• INFORMATION SUPPLIED
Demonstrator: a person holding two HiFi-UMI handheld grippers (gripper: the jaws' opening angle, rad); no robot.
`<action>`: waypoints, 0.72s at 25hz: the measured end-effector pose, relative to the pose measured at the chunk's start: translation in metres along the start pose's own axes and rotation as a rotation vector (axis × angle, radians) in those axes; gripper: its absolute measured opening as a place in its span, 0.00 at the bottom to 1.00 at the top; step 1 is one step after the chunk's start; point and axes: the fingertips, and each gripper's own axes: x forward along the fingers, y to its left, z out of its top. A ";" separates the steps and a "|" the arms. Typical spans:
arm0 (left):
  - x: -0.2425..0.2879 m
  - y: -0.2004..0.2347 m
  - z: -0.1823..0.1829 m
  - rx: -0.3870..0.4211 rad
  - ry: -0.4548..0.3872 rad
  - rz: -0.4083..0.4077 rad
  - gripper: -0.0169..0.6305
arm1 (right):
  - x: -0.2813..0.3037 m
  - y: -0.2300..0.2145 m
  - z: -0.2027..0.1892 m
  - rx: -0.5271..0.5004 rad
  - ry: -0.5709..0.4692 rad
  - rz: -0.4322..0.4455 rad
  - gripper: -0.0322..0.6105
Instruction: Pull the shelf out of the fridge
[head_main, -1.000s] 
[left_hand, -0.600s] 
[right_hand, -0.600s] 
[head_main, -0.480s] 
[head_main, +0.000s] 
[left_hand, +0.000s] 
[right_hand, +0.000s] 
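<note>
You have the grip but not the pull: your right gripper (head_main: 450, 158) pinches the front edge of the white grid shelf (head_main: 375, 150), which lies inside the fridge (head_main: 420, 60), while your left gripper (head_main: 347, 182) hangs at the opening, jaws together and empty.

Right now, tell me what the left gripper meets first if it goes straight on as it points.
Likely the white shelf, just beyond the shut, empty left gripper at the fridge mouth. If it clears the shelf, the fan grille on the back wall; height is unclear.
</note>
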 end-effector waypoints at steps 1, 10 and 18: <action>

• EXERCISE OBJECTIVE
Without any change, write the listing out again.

• TASK SOLUTION
Demonstrator: a person holding two HiFi-UMI handheld grippers (gripper: the jaws' opening angle, rad); no robot.
`<action>`: waypoints, 0.72s at 25hz: the measured end-effector pose, relative to the pose measured at the chunk's start: translation in metres along the start pose's own axes and rotation as a rotation vector (axis × angle, radians) in those axes; gripper: its absolute measured opening as a place in its span, 0.00 at the bottom to 1.00 at the top; step 1 is one step after the chunk's start; point and axes: the fingertips, and each gripper's own axes: x forward along the fingers, y to its left, z out of its top. A ";" separates the steps and a "|" the arms. Typical spans:
arm0 (left):
  - x: -0.2425..0.2879 m
  - y: -0.2004..0.2347 m
  - z: -0.1823..0.1829 m
  - rx: -0.3870..0.4211 rad
  - ry: -0.4548..0.3872 rad
  - rz: -0.4083..0.4077 rad
  - gripper: -0.0169..0.6305
arm1 (right):
  - x: -0.2813..0.3037 m
  - y: -0.2300..0.2145 m
  - z: -0.2027..0.1892 m
  - rx: -0.5271..0.5004 rad
  - ry: -0.5709..0.4692 rad
  - rz: -0.4322..0.4455 rad
  - gripper: -0.0322..0.6105
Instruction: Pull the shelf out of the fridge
[head_main, -1.000s] 
[left_hand, -0.600s] 
[right_hand, -0.600s] 
[head_main, -0.480s] 
[head_main, +0.000s] 
[left_hand, +0.000s] 
[right_hand, +0.000s] 
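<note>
You have the grip but not the pull: your right gripper (head_main: 450, 158) pinches the front edge of the white grid shelf (head_main: 375, 150), which lies inside the fridge (head_main: 420, 60), while your left gripper (head_main: 347, 182) hangs at the opening, jaws together and empty.

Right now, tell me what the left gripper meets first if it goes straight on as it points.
Likely the white shelf, just beyond the shut, empty left gripper at the fridge mouth. If it clears the shelf, the fan grille on the back wall; height is unclear.
</note>
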 end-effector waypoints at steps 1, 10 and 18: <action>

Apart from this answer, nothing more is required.